A temporary restraining order for Gunnison Energy to halt seismic activity in the North Fork Valley was denied in Delta District Court, but a complaint against the Delta County Board of County Commissioners is yet to be resolved.
In the complaint filed June 12, Citizens for a Healthy Community alleges that the county failed to follow its on specific development regulations in entering into an agreement with Gunnison Energy (GE), and that the planning department deemed the application complete "despite the absence of information required by law."
Natasha Leger, interim executive director of Citizens for a Healthy Community, commented, "While the judge did not grant a temporary restraining order, we are pleased that the judge reasoned that Delta County's review process may have been deficient, and recommended expedited judicial review to address the urgency surrounding approval of a project, now allowed to move forward, if the county did not consider vital information required by its regulations. This is a victory for concerned citizens and community oversight of county decisions."
Chris Mocholsky, an attorney representing CHC, said that the suit is not intended to prevent GE from doing future projects in Delta County. Rather the complaint is about the approval process and lack of information in the application required by the county's own regulations. That information includes reports on geological hazards and in-depth studies of the possible impact of the projects on ground water that could result in irreparable harm.
Delta County attorney John Baier said the Colorado legislature gives counties regulatory authority over private lands, while state and federal governments have authority over their lands. The application process follows different tracks at each level of government. Baier said the county followed its regulations in approving the applications, allowing GE to move forward with the projects.
Attorney Kent Holsinger, who represented GE in the role of defendant intervener, stated that GE has an extensive record of sound science and data to back the low impacts of its planned seismic exploration.
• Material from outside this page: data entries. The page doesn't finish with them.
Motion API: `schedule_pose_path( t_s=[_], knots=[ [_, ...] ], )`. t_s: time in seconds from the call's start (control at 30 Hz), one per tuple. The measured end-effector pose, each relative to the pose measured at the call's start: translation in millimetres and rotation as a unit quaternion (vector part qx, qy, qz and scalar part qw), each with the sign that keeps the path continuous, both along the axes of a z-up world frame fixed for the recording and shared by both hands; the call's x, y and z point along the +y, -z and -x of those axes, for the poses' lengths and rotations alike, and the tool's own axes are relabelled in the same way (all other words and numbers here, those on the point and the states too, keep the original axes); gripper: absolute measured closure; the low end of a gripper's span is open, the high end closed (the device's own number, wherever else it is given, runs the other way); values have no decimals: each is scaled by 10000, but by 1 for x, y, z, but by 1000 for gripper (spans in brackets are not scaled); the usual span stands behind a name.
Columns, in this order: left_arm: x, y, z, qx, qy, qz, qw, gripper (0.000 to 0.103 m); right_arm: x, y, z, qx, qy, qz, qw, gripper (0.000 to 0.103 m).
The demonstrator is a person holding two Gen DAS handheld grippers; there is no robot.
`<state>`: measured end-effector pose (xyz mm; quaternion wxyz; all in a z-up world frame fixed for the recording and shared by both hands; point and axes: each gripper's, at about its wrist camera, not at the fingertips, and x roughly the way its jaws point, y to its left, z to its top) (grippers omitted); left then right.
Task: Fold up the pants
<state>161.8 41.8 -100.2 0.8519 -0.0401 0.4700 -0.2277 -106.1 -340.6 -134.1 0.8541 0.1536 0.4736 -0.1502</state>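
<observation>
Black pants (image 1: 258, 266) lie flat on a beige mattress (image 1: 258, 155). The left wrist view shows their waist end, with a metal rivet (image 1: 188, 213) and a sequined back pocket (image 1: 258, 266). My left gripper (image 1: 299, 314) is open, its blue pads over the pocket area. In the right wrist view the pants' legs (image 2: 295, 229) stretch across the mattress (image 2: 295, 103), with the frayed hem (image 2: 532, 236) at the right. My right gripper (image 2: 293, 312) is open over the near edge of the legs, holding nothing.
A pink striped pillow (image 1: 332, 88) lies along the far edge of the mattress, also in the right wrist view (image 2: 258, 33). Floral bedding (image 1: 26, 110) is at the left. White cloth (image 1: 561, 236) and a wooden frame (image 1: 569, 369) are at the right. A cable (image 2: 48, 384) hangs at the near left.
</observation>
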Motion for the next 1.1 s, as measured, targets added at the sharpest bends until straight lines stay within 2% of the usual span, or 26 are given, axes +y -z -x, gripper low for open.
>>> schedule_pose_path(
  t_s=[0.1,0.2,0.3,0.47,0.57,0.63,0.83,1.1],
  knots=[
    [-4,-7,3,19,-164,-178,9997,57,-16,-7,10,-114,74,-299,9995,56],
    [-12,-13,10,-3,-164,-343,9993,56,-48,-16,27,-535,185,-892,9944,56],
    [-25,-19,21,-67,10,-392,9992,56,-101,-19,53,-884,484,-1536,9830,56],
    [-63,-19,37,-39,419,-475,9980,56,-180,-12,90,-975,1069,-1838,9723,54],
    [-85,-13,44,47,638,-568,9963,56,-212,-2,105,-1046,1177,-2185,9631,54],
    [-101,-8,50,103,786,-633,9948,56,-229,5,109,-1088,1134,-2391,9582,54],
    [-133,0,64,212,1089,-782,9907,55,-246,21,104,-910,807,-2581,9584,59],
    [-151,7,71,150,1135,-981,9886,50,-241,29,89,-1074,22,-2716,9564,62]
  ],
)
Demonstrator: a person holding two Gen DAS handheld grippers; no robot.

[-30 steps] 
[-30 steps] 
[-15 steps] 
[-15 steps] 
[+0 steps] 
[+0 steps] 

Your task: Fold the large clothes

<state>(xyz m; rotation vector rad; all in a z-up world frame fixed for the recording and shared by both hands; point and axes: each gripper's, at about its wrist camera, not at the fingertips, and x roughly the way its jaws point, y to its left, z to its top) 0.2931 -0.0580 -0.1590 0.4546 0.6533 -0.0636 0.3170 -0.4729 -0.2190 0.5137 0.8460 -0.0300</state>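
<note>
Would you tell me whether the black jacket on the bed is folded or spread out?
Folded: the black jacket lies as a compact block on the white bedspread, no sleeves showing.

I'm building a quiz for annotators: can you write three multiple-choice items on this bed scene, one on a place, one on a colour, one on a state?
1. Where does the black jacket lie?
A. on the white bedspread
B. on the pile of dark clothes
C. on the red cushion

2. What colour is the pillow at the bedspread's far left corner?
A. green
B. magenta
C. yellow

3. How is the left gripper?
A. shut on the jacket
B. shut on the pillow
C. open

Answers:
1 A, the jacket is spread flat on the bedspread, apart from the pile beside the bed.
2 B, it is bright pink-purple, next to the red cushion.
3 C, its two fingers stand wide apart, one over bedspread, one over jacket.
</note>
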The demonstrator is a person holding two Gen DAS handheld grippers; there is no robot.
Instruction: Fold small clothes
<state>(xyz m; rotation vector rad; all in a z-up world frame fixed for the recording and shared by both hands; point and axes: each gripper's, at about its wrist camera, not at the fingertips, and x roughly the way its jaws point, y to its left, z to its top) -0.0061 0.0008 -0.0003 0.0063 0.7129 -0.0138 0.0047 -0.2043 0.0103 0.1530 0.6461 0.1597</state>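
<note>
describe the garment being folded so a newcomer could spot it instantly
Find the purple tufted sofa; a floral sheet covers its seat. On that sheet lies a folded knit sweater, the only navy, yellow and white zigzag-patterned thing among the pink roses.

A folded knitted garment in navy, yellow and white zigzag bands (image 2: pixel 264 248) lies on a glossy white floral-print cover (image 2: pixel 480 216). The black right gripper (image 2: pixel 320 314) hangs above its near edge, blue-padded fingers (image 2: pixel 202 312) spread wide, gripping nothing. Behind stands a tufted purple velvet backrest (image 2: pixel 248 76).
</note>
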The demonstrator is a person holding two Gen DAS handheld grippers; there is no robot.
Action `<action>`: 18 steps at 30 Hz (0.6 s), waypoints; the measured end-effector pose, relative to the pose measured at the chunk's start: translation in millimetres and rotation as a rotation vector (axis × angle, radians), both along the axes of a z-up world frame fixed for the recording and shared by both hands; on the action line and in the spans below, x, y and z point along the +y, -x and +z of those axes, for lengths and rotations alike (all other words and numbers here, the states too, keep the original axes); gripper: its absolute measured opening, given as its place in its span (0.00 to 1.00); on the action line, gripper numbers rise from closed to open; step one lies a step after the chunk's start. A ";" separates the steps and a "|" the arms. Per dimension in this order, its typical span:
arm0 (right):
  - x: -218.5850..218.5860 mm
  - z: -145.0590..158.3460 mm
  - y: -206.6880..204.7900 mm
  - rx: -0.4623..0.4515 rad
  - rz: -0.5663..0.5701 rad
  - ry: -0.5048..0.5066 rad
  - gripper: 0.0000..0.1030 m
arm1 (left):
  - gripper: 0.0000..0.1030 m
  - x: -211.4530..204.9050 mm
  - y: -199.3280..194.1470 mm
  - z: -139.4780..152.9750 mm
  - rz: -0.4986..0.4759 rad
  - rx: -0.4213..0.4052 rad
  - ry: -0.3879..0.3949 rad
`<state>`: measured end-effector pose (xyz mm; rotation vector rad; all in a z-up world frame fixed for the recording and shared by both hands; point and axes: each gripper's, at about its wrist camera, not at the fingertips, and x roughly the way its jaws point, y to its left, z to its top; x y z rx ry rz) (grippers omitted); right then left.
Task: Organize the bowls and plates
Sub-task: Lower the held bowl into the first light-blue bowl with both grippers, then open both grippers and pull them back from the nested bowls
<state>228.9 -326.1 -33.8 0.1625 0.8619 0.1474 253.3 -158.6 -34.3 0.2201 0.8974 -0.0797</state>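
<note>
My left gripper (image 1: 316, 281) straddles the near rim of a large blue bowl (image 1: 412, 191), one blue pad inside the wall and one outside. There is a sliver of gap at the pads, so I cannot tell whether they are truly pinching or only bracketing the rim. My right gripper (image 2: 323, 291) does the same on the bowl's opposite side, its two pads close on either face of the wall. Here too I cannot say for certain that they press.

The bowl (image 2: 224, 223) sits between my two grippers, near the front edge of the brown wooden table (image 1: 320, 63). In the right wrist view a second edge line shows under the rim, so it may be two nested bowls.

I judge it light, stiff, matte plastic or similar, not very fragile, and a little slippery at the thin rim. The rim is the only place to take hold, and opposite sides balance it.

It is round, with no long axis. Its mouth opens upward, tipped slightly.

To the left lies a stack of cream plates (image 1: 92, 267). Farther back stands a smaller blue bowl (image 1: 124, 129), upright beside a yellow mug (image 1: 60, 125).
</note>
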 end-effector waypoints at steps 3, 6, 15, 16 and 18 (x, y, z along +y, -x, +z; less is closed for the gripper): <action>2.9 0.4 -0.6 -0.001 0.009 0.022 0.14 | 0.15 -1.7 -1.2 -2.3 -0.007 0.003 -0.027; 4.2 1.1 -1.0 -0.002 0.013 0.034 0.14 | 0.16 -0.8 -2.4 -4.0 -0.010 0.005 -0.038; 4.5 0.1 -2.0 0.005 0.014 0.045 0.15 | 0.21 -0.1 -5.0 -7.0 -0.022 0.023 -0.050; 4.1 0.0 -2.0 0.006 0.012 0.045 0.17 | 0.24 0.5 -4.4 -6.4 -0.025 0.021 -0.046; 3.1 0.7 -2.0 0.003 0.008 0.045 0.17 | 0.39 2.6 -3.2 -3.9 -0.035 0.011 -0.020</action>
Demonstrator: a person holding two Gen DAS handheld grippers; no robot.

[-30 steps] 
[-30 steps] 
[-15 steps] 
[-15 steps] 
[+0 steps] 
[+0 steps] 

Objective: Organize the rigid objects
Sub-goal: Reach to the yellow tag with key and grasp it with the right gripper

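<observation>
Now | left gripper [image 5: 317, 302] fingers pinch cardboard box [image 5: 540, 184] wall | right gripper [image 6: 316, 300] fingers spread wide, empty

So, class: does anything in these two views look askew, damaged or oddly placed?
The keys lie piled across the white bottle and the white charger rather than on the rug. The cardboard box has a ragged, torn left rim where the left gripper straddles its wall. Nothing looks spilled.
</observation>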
Holsinger said CHC is citing incorrect statutes that are not relevant to the seismic exploration projects.
County planning director Elyse Casselberry responded to questions from Mochulsky, confirming that the projects were approved administratively sometime around April 2018.
She stated that planning staff's findings complied with the application requirements, and that during the review process public comments were received.
Casselberry said CHC is citing regulations for oil and gas projects that are not part of county regulations.
GE geoscience director Barrett Lavergne has worked on the Gunnison Energy projects for a year, and has overseen geophysical and seismic exploration activity on the projects.
He shared that the Bureau of Land Management conducted a federal analysis of 244 surveys taken over a five-year period to identify impacts that may occur due to seismic action. The analysis produced zero actions of significant impact.
Baier said the county has been in contact with all the landowners in the project where GE has surveyed and identified water wells, buffers, flagging sources and receivers. All this information was provided to the county last fall. He said county planning staff has been on the site regularly and will continue to be.
Concerning the original complaint, Chief Judge J. Steven Patrick outlined a reduced timeline for filings that recognizes that GE's temporary use permit will expire Sept. 1.